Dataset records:
== Segment start ==
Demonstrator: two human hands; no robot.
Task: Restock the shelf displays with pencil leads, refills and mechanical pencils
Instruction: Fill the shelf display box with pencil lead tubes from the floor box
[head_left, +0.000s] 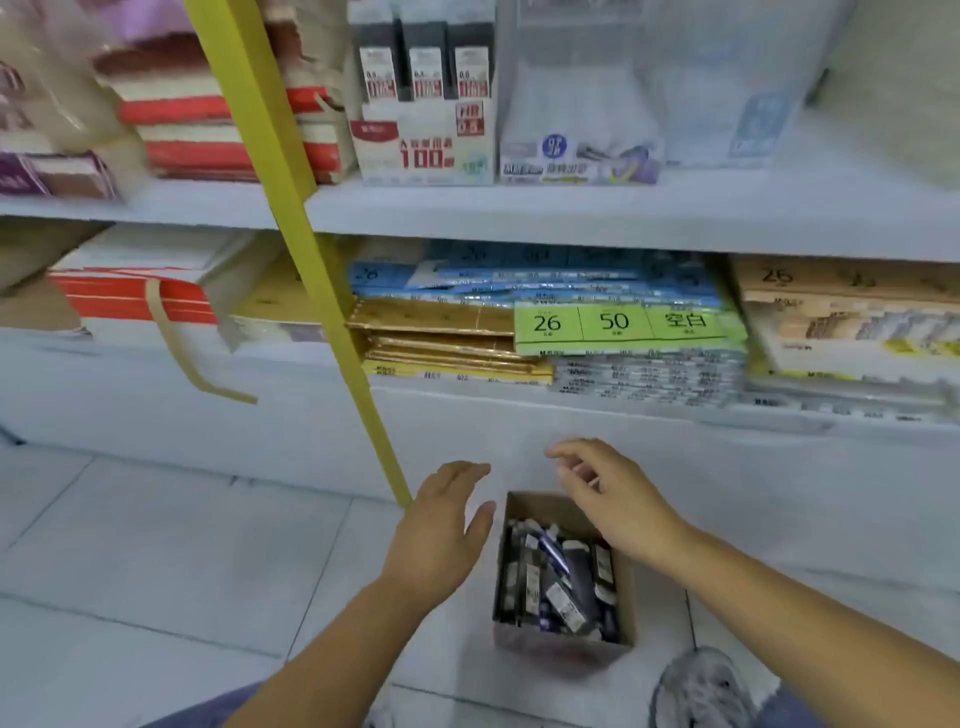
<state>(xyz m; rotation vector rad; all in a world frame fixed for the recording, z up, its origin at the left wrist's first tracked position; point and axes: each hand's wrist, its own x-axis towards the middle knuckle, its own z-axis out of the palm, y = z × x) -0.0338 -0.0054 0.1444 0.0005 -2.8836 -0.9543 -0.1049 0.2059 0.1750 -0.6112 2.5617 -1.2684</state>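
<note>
A small cardboard box (626, 597) stands on the floor, filled with several dark packs of pencil leads and refills (558, 582). My left hand (441, 525) hovers just left of the box, fingers straight, holding nothing. My right hand (608, 493) reaches over the box's far rim with loosely curled fingers and holds nothing. On the upper shelf stands a white display box (423, 150) with three dark refill packs (426, 62) upright in it.
A yellow upright post (311, 249) slants down to the floor beside my left hand. Stacked blue, gold and green card packs (618, 322) fill the lower shelf. Red-and-white stacks (182, 124) sit at the left. My shoe (701, 686) rests right of the box.
</note>
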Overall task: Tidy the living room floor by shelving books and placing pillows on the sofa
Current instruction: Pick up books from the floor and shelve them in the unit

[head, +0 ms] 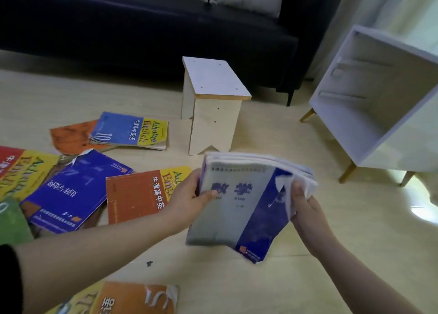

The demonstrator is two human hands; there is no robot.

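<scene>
Under both hands' grip, book (239, 202) cover blurred.

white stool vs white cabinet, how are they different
The white stool is small and stands upright near the sofa; the white cabinet is bigger and sits further right. The stool has solid board sides and a flat top; the cabinet is an open box on slim wooden legs. Both are pale, stand on the floor, and hold no books.
</scene>
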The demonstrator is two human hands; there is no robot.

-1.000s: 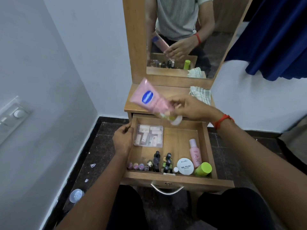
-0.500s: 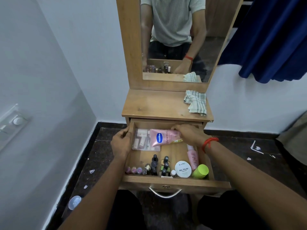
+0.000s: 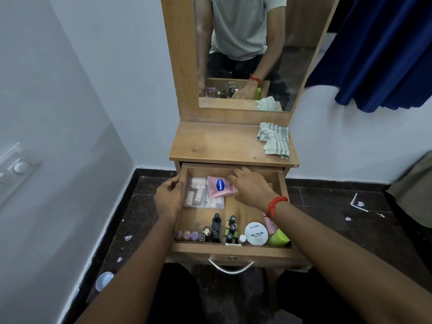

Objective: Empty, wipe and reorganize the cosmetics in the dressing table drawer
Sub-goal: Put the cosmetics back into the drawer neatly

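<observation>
I see left hand (image 3: pixel 169 199) clamped on the left wall of the drawer (image 3: pixel 233 249), likely bracing it. Right hand (image 3: pixel 251 188) covers the cap end of the pink tube (image 3: pixel 219 187), centre frame, flat against the clear box (image 3: pixel 201 197). Fingers bent, grip hidden, can't tell. Cloth (image 3: pixel 274 141) is parked on the tabletop, so I'd guess we're restocking

The 2 arms reach toward frame centre; left hand (image 3: pixel 169 197) grips the drawer's (image 3: pixel 257 252) side, right hand (image 3: pixel 251 188) curls over the pink tube (image 3: pixel 219 187).
</observation>
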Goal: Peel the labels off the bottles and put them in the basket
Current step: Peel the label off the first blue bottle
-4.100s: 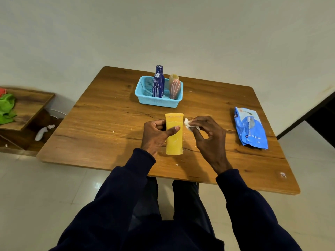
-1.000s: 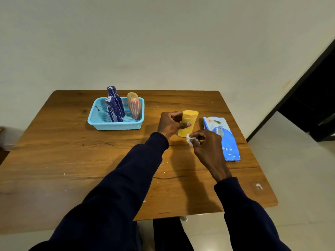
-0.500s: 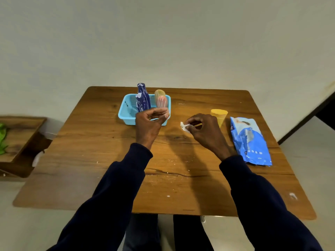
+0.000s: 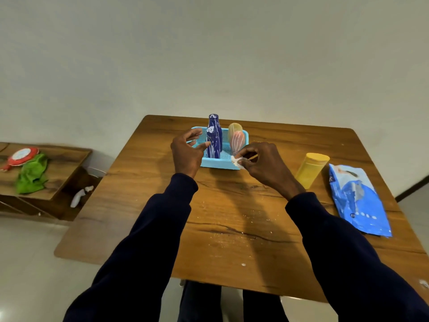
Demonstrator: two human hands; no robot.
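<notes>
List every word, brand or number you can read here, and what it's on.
Nothing is legible.
Blue packet: white print and small logo, blurred.
Red disc on the side shelf: white print, blurred.
Blue bottles: white marks, no letters.
Yellow bottle: no print shows.
Label scrap in right hand: no print shows.

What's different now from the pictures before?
The left hand stood the yellow bottle up beside the blue packet, let go, and moved to the basket, where it reaches for a blue bottle. The right hand carried the white label scrap to the basket's near rim. Same as before: the scrap stays pinched, and the bottles stay in the basket.
</notes>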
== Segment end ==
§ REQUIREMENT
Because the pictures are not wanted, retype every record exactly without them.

§ COMPLETED TASK
Demonstrator: two human hands; no robot.
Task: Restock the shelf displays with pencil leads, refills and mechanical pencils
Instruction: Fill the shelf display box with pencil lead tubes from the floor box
[head_left, +0.000s] 
<state>(xyz m; rotation vector rad; all in a world frame fixed for the recording, z up, its origin at the left wrist's first tracked position; point and axes: each hand's wrist, its own x-axis towards the middle knuckle, its own z-axis out of the palm, y = z × x) -0.0338 -0.0054 0.1444 0.0005 -2.8836 -0.9543 -0.1049 0.2059 0.1750 -0.6112 2.5617 -1.2684</state>
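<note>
A small cardboard box (626, 597) stands on the floor, filled with several dark packs of pencil leads and refills (558, 582). My left hand (441, 525) hovers just left of the box, fingers straight, holding nothing. My right hand (608, 493) reaches over the box's far rim with loosely curled fingers and holds nothing. On the upper shelf stands a white display box (423, 150) with three dark refill packs (426, 62) upright in it.
A yellow upright post (311, 249) slants down to the floor beside my left hand. Stacked blue, gold and green card packs (618, 322) fill the lower shelf. Red-and-white stacks (182, 124) sit at the left. My shoe (701, 686) rests right of the box.
</note>
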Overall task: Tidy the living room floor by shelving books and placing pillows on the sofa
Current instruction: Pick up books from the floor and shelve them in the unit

[head, +0 ms] 

The demonstrator is two human hands; there is no robot.

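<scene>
Under both hands' grip, book (239, 202) cover blurred.

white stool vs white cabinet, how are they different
The white stool is small and stands upright near the sofa; the white cabinet is bigger and sits further right. The stool has solid board sides and a flat top; the cabinet is an open box on slim wooden legs. Both are pale, stand on the floor, and hold no books.
</scene>
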The demonstrator is two human hands; there is no robot.

-1.000s: 
-0.500s: 
+0.000s: 

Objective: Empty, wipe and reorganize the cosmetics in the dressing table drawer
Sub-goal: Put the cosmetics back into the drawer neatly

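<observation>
I see left hand (image 3: pixel 169 199) clamped on the left wall of the drawer (image 3: pixel 233 249), likely bracing it. Right hand (image 3: pixel 251 188) covers the cap end of the pink tube (image 3: pixel 219 187), centre frame, flat against the clear box (image 3: pixel 201 197). Fingers bent, grip hidden, can't tell. Cloth (image 3: pixel 274 141) is parked on the tabletop, so I'd guess we're restocking

The 2 arms reach toward frame centre; left hand (image 3: pixel 169 197) grips the drawer's (image 3: pixel 257 252) side, right hand (image 3: pixel 251 188) curls over the pink tube (image 3: pixel 219 187).
</observation>
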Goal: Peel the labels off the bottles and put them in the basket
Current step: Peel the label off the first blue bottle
-4.100s: 
-1.000s: 
-0.500s: 
+0.000s: 
Demonstrator: two human hands; no robot.
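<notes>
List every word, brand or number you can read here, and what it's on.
Nothing is legible.
Blue packet: white print and small logo, blurred.
Red disc on the side shelf: white print, blurred.
Blue bottles: white marks, no letters.
Yellow bottle: no print shows.
Label scrap in right hand: no print shows.

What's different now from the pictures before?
The left hand stood the yellow bottle up beside the blue packet, let go, and moved to the basket, where it reaches for a blue bottle. The right hand carried the white label scrap to the basket's near rim. Same as before: the scrap stays pinched, and the bottles stay in the basket.
</notes>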

No additional work is needed on this exercise.